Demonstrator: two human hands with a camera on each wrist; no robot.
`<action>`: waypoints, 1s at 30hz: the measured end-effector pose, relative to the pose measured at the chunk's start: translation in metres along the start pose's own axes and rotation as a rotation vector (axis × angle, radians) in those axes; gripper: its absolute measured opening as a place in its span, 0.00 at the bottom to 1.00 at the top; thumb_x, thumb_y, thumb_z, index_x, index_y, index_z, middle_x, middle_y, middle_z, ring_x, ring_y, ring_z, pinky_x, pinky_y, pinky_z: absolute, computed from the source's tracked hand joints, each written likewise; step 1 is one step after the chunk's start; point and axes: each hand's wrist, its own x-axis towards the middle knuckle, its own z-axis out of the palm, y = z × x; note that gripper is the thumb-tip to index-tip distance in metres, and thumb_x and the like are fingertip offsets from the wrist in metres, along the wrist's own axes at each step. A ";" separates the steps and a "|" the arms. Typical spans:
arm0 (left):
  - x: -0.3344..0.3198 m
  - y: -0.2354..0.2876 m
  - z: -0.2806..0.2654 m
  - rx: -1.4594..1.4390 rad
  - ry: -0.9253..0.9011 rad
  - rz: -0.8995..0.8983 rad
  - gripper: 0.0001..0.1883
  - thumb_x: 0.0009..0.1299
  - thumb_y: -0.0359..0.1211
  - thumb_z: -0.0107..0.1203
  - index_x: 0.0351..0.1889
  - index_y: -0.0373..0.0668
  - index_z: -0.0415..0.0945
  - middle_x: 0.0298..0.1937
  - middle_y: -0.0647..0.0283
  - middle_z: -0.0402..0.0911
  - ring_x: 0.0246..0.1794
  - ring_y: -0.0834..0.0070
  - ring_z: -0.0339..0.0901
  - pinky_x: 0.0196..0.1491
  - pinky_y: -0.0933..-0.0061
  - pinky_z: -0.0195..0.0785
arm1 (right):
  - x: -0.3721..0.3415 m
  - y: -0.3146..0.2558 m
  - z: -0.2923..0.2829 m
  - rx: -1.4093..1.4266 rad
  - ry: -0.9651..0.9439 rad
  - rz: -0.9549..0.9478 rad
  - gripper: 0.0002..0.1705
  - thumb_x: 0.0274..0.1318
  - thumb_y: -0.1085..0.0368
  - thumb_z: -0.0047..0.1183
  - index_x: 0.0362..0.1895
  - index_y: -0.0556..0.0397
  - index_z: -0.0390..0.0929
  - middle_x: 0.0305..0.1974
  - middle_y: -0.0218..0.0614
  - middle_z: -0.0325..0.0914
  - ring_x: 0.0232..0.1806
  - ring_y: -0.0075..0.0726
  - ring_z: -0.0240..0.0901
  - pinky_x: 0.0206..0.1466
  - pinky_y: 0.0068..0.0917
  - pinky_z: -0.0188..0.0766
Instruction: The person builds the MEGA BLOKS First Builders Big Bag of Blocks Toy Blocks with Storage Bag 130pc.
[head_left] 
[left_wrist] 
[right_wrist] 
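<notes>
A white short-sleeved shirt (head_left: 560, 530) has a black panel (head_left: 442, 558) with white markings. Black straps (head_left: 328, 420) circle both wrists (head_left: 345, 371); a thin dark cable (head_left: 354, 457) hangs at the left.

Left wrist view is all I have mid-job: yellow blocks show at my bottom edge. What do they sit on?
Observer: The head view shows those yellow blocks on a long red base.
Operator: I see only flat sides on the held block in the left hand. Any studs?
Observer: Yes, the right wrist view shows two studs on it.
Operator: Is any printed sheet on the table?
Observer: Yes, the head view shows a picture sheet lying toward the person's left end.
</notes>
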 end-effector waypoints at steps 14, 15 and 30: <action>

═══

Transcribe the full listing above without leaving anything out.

#### Finished exercise
Demonstrator: two human hands with a camera on each wrist; no robot.
`<action>`: waypoints, 1s at 30hz: the measured end-effector pose, relative to the pose measured at the chunk's start: translation in metres along the start pose's own axes and rotation as a rotation vector (axis × angle, radians) in those axes; gripper: its absolute measured opening as a place in its span, 0.00 at the bottom to 1.00 at the top; thumb_x, thumb_y, thumb_z, index_x, index_y, index_z, middle_x, middle_y, middle_z, ring_x, ring_y, ring_z, pinky_x, pinky_y, pinky_z: absolute, computed from the source's tracked hand joints, each written likewise; step 1 is one step after the chunk's start; point and axes: each hand's wrist, its own x-axis towards the middle knuckle, its own z-axis out of the palm, y = z × x; note that gripper is the thumb-tip to index-tip distance in metres, and thumb_x and the like are fingertip offsets from the wrist in metres, along the wrist's own axes at each step. A ";" separates the steps and a "|" the arms. Typical spans:
arm0 (left):
  - x: -0.3344..0.3198 m
  - y: -0.2354..0.2876 m
  - z: -0.2806..0.2654 m
  - rx: -1.4594..1.4390 rad
  - ry: -0.9253..0.9011 rad
  - rz: -0.8995..0.8983 rad
  - gripper: 0.0001..0.1883
  - thumb_x: 0.0009..0.1299
  - thumb_y: -0.0359..0.1211
  - thumb_z: -0.0107..0.1203
  - index_x: 0.0351..0.1889
  - index_y: -0.0373..0.0668
  - index_z: -0.0415..0.0945
  - middle_x: 0.0298..0.1937
  - middle_y: -0.0647..0.0283
  - middle_z: -0.0402..0.0911
  - ring_x: 0.0246..0.1794
  - ring_y: -0.0834..0.0070
  - ring_z: -0.0339..0.0901
  - pinky_x: 0.0196..0.1491
  - pinky_y: -0.0933..-0.0061
  - pinky_z: -0.0195..0.0785
arm1 (right):
  - x: -0.3721..0.3415 m
  - y: -0.3146..0.2558 m
  - z: -0.2923..0.2829 m
  - rx: -1.4093..1.4266 rad
  - ry: -0.9651..0.9439 rad
  - rz: -0.9549..0.9478 rad
  - gripper: 0.0002..0.1705
  - thumb_x: 0.0274..0.1318
  - thumb_y: -0.1085..0.0368
  - thumb_z: -0.0047..0.1183
  - index_x: 0.0362..0.1895
  - index_y: -0.0556..0.0397
  - index_z: -0.0390..0.0929
  - middle_x: 0.0305..0.1974
  - middle_y: -0.0218..0.0614
  - middle_z: -0.0325..0.0914
  - ring_x: 0.0232..0.1806
  - ring_y: -0.0075..0.0726
  - ring_z: -0.0240..0.0901
  - pinky_x: 0.0206..0.1466
  - pinky_y: 0.0068..0.0917
  - pinky_z: -0.0188..0.0766
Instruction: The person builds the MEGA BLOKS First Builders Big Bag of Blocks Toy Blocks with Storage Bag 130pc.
[head_left] 
[left_wrist] 
[right_wrist] 
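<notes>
A white short-sleeved shirt (head_left: 560, 530) has a black panel (head_left: 442, 558) with white markings. Black straps (head_left: 328, 420) circle both wrists (head_left: 345, 371); a thin dark cable (head_left: 354, 457) hangs at the left.

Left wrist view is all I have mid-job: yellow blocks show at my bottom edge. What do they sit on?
Observer: The head view shows those yellow blocks on a long red base.
Operator: I see only flat sides on the held block in the left hand. Any studs?
Observer: Yes, the right wrist view shows two studs on it.
Operator: Is any printed sheet on the table?
Observer: Yes, the head view shows a picture sheet lying toward the person's left end.
</notes>
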 end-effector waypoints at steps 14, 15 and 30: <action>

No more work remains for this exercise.